WHAT THE TASK REQUIRES
All of the data below needs to be set down again, exactly as shown.

EXERCISE DATA START

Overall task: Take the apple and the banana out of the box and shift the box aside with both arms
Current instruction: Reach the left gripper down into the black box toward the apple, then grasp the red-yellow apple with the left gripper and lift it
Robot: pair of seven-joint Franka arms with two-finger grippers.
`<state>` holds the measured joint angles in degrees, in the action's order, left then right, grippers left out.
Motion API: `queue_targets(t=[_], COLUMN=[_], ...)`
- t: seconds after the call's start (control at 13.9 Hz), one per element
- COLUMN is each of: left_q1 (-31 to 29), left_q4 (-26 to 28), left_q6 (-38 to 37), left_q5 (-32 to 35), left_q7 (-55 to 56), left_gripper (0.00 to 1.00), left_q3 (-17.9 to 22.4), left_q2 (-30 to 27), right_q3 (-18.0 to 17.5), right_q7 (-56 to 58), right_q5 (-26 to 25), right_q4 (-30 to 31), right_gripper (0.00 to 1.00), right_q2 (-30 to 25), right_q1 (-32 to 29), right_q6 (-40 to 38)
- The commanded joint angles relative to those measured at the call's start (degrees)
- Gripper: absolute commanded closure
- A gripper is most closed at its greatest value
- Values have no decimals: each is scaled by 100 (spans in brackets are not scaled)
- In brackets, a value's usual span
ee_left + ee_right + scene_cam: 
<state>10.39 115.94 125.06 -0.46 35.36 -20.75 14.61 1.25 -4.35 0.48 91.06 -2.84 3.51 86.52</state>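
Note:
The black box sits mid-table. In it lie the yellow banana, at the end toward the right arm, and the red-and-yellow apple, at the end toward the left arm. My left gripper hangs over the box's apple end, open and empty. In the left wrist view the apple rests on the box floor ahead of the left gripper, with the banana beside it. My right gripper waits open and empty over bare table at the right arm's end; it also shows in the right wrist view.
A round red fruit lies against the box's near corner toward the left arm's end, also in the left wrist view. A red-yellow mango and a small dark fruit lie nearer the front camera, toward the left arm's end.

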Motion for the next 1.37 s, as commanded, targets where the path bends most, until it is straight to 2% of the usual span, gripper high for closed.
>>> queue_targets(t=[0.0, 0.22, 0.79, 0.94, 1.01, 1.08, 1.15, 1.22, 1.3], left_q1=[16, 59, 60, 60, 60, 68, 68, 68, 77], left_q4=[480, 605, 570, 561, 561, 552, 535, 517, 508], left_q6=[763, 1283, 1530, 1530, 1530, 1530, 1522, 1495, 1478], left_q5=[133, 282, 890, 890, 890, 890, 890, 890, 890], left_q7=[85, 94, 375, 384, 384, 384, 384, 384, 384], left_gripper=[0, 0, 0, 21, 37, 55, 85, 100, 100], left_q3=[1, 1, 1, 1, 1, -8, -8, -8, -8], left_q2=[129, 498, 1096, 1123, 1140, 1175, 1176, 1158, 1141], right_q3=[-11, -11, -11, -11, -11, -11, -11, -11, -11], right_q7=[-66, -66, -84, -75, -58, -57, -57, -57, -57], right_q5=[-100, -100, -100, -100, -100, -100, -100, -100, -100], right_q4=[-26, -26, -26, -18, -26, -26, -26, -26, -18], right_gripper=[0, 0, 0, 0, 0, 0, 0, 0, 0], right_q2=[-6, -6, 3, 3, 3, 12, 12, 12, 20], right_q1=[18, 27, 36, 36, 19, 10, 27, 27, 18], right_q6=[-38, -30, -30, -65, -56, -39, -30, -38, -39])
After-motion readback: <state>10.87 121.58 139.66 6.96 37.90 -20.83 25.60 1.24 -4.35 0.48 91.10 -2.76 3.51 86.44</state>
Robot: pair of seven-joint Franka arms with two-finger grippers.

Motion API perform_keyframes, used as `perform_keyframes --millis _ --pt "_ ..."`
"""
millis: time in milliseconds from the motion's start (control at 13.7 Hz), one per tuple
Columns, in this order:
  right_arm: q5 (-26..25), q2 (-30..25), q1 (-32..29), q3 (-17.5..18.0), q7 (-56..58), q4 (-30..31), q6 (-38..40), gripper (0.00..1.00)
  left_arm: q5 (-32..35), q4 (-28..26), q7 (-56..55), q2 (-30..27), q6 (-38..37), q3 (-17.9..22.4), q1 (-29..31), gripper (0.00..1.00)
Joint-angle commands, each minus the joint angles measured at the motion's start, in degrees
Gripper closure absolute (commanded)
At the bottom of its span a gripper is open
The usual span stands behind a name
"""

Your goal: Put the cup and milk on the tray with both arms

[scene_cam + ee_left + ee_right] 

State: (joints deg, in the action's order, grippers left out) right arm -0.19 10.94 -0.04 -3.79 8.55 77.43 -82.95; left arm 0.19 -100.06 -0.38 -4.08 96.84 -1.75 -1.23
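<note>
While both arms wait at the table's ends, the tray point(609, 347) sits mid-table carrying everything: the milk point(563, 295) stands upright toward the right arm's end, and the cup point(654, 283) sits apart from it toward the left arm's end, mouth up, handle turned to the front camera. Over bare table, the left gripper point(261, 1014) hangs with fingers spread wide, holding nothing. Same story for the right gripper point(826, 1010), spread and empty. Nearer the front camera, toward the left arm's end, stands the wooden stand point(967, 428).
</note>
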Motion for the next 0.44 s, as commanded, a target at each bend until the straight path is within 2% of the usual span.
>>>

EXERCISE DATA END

RESULT OF THE TASK
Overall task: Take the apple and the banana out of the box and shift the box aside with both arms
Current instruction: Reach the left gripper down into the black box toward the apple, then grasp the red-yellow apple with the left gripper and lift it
Robot: pair of seven-joint Franka arms with two-finger grippers.
`<state>` holds the measured joint angles in degrees, in the action's order, left then right, grippers left out.
Motion API: `queue_targets(t=[_], COLUMN=[_], ...)`
- t: seconds after the call's start (control at 13.9 Hz), one per element
- COLUMN is each of: left_q1 (-31 to 29), left_q4 (-26 to 28), left_q6 (-38 to 37), left_q5 (-32 to 35), left_q7 (-55 to 56), left_gripper (0.00 to 1.00), left_q3 (-17.9 to 22.4), left_q2 (-30 to 27), right_q3 (-18.0 to 17.5), right_q7 (-56 to 58), right_q5 (-26 to 25), right_q4 (-30 to 31), right_gripper (0.00 to 1.00), right_q2 (-30 to 25), right_q1 (-32 to 29), right_q6 (-40 to 38)
- The commanded joint angles relative to those measured at the call's start (degrees)
- Gripper: absolute commanded closure
- A gripper is most closed at its greatest value
- Values have no decimals: each is scaled by 100 (spans in brackets are not scaled)
- In brackets, a value's usual span
ee_left + ee_right + scene_cam: 
<state>10.39 115.94 125.06 -0.46 35.36 -20.75 14.61 1.25 -4.35 0.48 91.06 -2.84 3.51 86.52</state>
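Note:
The black box sits mid-table. In it lie the yellow banana, at the end toward the right arm, and the red-and-yellow apple, at the end toward the left arm. My left gripper hangs over the box's apple end, open and empty. In the left wrist view the apple rests on the box floor ahead of the left gripper, with the banana beside it. My right gripper waits open and empty over bare table at the right arm's end; it also shows in the right wrist view.
A round red fruit lies against the box's near corner toward the left arm's end, also in the left wrist view. A red-yellow mango and a small dark fruit lie nearer the front camera, toward the left arm's end.
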
Motion for the next 1.37 s, as commanded, targets where the path bends most, until it is straight to 2% of the usual span, gripper high for closed.
>>> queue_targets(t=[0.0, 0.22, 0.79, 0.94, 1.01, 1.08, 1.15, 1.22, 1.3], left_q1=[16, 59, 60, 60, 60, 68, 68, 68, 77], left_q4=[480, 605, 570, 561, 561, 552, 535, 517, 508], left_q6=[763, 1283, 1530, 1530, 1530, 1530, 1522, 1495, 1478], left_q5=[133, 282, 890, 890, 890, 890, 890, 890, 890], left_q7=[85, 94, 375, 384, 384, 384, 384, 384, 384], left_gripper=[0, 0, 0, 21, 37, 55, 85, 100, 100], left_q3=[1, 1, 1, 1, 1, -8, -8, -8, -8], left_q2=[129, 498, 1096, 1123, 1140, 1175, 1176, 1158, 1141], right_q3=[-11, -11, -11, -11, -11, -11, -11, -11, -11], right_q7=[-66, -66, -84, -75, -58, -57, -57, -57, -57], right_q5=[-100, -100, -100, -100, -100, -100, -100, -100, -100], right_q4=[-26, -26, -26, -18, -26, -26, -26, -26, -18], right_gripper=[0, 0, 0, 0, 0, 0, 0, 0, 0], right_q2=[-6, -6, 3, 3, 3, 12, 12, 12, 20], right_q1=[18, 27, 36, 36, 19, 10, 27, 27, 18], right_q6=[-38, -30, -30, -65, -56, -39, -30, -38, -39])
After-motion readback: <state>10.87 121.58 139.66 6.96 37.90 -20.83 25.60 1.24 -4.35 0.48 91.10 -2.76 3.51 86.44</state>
Robot: pair of seven-joint Franka arms with two-finger grippers.

Motion API perform_keyframes, used as `perform_keyframes --millis _ --pt "_ ..."`
"""
millis: time in milliseconds from the motion's start (control at 13.7 Hz), one per tuple
Columns, in this order:
  right_arm: q5 (-26..25), q2 (-30..25), q1 (-32..29), q3 (-17.5..18.0), q7 (-56..58), q4 (-30..31), q6 (-38..40), gripper (0.00..1.00)
  left_arm: q5 (-32..35), q4 (-28..26), q7 (-56..55), q2 (-30..27), q6 (-38..37), q3 (-17.9..22.4), q1 (-29..31), gripper (0.00..1.00)
Joint-angle commands, each minus the joint angles measured at the motion's start, in degrees
Gripper closure absolute (commanded)
At the bottom of its span a gripper is open
The usual span stands behind a name
"""

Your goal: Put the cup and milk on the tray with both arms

[scene_cam + ee_left + ee_right] 

State: (joints deg, in the action's order, grippers left out) right arm -0.19 10.94 -0.04 -3.79 8.55 77.43 -82.95; left arm 0.19 -100.06 -0.38 -4.08 96.84 -1.75 -1.23
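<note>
While both arms wait at the table's ends, the tray point(609, 347) sits mid-table carrying everything: the milk point(563, 295) stands upright toward the right arm's end, and the cup point(654, 283) sits apart from it toward the left arm's end, mouth up, handle turned to the front camera. Over bare table, the left gripper point(261, 1014) hangs with fingers spread wide, holding nothing. Same story for the right gripper point(826, 1010), spread and empty. Nearer the front camera, toward the left arm's end, stands the wooden stand point(967, 428).
</note>
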Motion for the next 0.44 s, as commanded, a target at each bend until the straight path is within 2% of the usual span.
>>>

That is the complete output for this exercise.